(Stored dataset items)

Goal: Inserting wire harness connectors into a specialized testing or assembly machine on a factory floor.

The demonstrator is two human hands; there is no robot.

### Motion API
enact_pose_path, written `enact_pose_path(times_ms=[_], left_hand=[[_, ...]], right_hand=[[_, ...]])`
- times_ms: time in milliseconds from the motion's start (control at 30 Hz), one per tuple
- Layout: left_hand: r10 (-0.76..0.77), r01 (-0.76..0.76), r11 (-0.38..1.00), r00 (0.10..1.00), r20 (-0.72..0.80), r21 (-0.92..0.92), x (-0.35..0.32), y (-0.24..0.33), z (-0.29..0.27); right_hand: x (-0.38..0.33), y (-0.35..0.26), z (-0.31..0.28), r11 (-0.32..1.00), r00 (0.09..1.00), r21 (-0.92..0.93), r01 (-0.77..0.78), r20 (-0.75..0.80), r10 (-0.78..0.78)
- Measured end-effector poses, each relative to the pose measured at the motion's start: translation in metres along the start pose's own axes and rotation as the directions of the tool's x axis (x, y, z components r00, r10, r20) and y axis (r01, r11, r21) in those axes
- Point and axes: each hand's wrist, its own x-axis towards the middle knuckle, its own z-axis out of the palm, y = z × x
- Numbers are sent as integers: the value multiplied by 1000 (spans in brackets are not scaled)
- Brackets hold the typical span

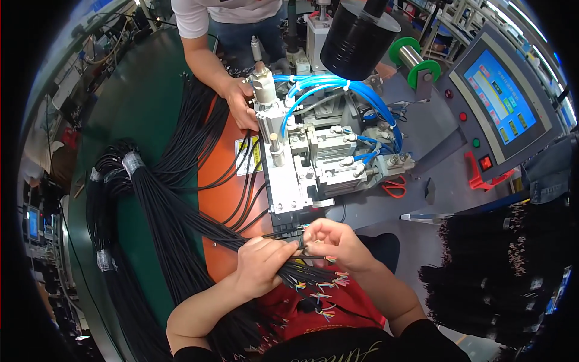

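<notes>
My left hand is closed round black cables at the near edge of the machine. Just right of it, my right hand is pinched at the end of a cable, close to the left hand's fingertips; the exact piece between its fingers is hidden. Below both hands, a bunch of cable ends with stripped, multicoloured wires fans out over a red cloth. A few single cables run from the orange board to the machine's left side.
Across the machine, another person's hand touches its left side. Tied black cable bundles lie on the green table. A control screen stands right, above more hanging cables. Red-handled scissors lie beside the machine.
</notes>
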Motion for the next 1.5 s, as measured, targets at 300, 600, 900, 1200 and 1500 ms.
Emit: enact_pose_path(times_ms=[300, 600, 900, 1200, 1500], left_hand=[[-50, 47, 996, 998, 33, 74, 3, 2, 3], [-94, 91, 981, 996, -10, -172, 6, -2, 3], [-121, 126, 973, 992, 41, -194, 3, -4, 7], [-105, 108, 984, 994, 23, -140, 6, -1, 8], [-119, 126, 971, 992, 46, -204, 4, -2, 6]], right_hand=[[-2, 15, 18, 947, 950, -170, 272, -111, -293], [-1, 11, 15, 836, 882, -351, 422, -58, -469], [2, 10, 9, 834, 894, -378, 402, -36, -447], [0, -2, 3, 815, 917, -447, 368, 30, -398], [0, -3, 3, 790, 908, -480, 382, 34, -418]])
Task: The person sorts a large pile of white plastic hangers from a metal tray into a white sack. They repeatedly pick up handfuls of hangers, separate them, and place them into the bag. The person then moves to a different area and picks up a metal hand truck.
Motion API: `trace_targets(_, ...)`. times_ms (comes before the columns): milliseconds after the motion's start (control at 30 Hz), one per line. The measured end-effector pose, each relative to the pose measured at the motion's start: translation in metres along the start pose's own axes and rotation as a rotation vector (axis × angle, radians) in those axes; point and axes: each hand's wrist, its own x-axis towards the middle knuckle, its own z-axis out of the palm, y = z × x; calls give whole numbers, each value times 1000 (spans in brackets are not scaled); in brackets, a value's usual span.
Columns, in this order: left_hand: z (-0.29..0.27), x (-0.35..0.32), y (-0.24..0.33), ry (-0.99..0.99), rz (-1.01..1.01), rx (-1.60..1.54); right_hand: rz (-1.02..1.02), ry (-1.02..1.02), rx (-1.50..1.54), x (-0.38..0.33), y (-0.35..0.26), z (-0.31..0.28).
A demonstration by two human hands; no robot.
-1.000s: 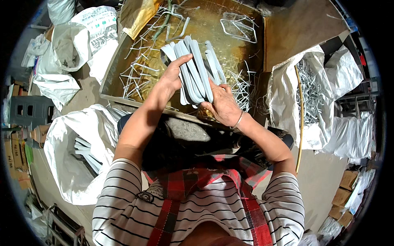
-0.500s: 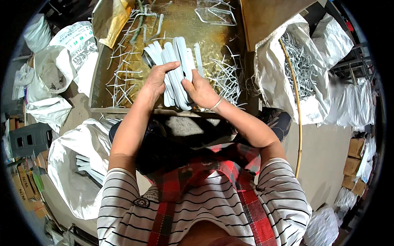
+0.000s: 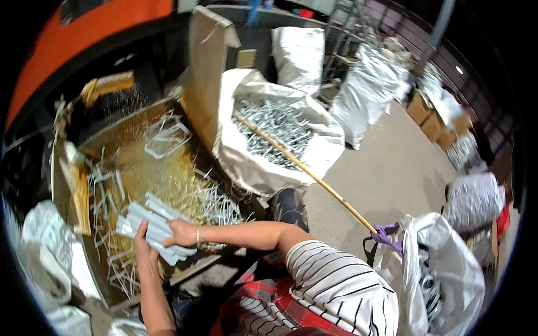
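A bundle of long, light grey flat strips [image 3: 147, 217] is gripped between my two hands above a shallow metal trough [image 3: 193, 270]. My left hand [image 3: 145, 245] closes on the near left side of the bundle, its thumb up along the strips. From the right, my right hand [image 3: 182, 232] wraps the other side, a thin bracelet at its wrist. Beneath the bundle, yellowish-brown liquid [image 3: 137, 179] covers part of the trough. Thin white bent rods [image 3: 221, 207] lie in a heap at its right side, and a bent wire frame [image 3: 168, 140] rests toward the far end.
Right of the trough stands a white sack [image 3: 325, 134] full of small grey metal pieces [image 3: 274, 134]. A bamboo pole [image 3: 325, 185] slants from it to another white sack [image 3: 465, 269] with a purple tie [image 3: 388, 238]. Cardboard boxes [image 3: 428, 115] are stacked farther right; an orange machine [image 3: 95, 33] rises far left.
My view has swung to the right, so the trough and hands now sit lower left and more sacks show. Both hands still hold the bundle of strips.
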Motion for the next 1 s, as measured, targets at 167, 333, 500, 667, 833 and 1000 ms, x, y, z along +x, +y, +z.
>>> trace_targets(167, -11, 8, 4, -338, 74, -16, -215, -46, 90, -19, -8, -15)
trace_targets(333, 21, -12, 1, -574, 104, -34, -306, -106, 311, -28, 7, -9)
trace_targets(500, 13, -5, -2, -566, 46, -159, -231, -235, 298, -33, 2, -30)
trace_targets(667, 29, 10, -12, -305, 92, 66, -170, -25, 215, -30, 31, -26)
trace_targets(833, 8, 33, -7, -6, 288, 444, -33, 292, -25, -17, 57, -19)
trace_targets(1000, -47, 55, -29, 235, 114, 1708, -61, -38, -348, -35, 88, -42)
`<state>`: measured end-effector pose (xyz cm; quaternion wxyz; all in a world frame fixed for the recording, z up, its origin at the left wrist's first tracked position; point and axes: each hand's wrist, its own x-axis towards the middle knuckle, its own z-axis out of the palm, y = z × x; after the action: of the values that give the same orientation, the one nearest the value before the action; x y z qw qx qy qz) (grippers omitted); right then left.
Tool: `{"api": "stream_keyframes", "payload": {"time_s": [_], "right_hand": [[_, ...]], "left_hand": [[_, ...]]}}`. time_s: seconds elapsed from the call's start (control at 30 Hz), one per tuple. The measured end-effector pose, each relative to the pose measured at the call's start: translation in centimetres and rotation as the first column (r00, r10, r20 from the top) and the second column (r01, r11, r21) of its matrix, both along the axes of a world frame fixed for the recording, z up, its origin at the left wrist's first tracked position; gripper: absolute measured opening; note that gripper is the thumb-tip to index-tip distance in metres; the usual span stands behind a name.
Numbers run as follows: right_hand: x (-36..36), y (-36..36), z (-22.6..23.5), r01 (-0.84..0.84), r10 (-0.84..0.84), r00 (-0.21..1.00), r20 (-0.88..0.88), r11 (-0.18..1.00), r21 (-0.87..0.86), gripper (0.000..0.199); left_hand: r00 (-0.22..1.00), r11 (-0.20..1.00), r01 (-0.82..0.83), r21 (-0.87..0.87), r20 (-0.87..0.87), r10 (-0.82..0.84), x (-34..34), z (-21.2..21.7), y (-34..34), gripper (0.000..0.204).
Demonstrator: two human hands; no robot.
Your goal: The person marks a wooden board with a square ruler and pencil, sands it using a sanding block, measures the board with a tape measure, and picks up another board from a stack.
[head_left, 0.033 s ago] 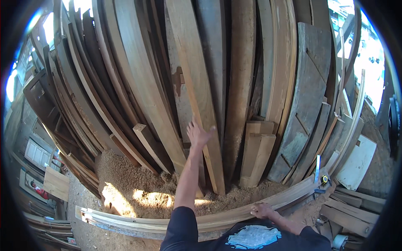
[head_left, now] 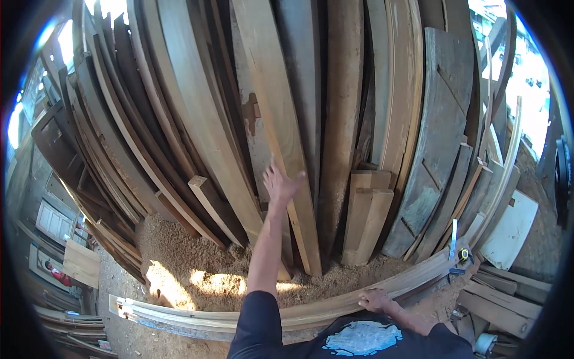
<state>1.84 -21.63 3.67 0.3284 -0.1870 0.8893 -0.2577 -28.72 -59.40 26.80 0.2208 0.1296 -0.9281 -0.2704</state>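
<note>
My left hand (head_left: 280, 185) reaches out to a tall tan plank (head_left: 276, 119) that leans upright among others. Its fingers are spread over the plank's left edge, and I cannot tell whether they touch the wood. Lower down, my right hand (head_left: 375, 300) lies on a long pale wooden beam (head_left: 323, 305) that stretches across in front of me. The fingers of that hand rest on the beam's top, not wrapped round it. On the beam's right end sit a try square (head_left: 454, 239) with a blue handle and a black-and-yellow tape measure (head_left: 463, 255).
Many boards stand close together; a grey weathered panel (head_left: 426, 149) and a short stepped block (head_left: 366, 218) are right of centre. Sawdust (head_left: 179, 245) covers the ground behind the beam. Stacked timber (head_left: 496, 308) lies at the right. A person in red (head_left: 60, 276) appears far left.
My left hand has shifted slightly up and left in the picture, fingers still spread. The whole view has moved a little. My right hand stays on the beam.
</note>
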Motion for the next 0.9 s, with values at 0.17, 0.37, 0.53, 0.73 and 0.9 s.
{"api": "stream_keyframes", "payload": {"time_s": [0.17,0.37,0.53,0.73,0.9], "right_hand": [[-0.1,2.0,-0.1,0.070,-0.073,0.997,-0.039,0.995,-0.074,0.041],[-3.0,4.0,1.4,0.184,-0.191,0.981,-0.038,0.973,-0.140,0.037],[-6.9,5.2,1.7,0.243,-0.261,0.960,-0.103,0.957,-0.157,0.032],[-12.7,3.9,4.3,0.288,-0.337,0.922,-0.192,0.926,-0.244,0.031],[-18.1,-0.1,8.4,0.202,-0.292,0.906,-0.307,0.935,-0.293,0.040]], "left_hand": [[0.988,0.988,-0.150,-0.041,0.037,0.152,-7.8,5.2,0.8,0.138],[0.967,0.968,-0.249,0.025,0.072,0.246,-13.6,5.6,2.1,0.151],[0.960,0.959,-0.279,-0.048,-0.012,0.278,-14.1,4.2,2.0,0.146],[0.970,0.979,-0.202,-0.029,-0.145,0.196,-12.0,4.3,2.6,0.143],[0.954,0.985,-0.158,-0.063,-0.267,0.136,-6.9,5.0,3.8,0.143]]}}
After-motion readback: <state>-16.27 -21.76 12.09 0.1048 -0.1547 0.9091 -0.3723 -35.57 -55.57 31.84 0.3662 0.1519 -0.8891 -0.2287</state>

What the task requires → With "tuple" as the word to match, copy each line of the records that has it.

Solution to the exercise →
- times_ms: time in milliseconds from the motion's start (control at 30 Hz), one per tuple
Tool: `{"api": "stream_keyframes", "payload": {"time_s": [_], "right_hand": [[_, ...]], "left_hand": [[_, ...]]}}`. time_s: seconds elapsed from the call's start (control at 30 Hz), one per tuple. The measured end-effector pose, each relative to the pose measured at the call's start: translation in centimetres and rotation as the first column (r00, r10, r20 from the top) and the second column (r01, r11, r21) of its matrix, both along the axes of a world frame fixed for the recording, z up, its origin at the left wrist's first tracked position; gripper: absolute measured opening; note that gripper is the thumb-tip to index-tip distance in metres; the usual span stands behind a name.

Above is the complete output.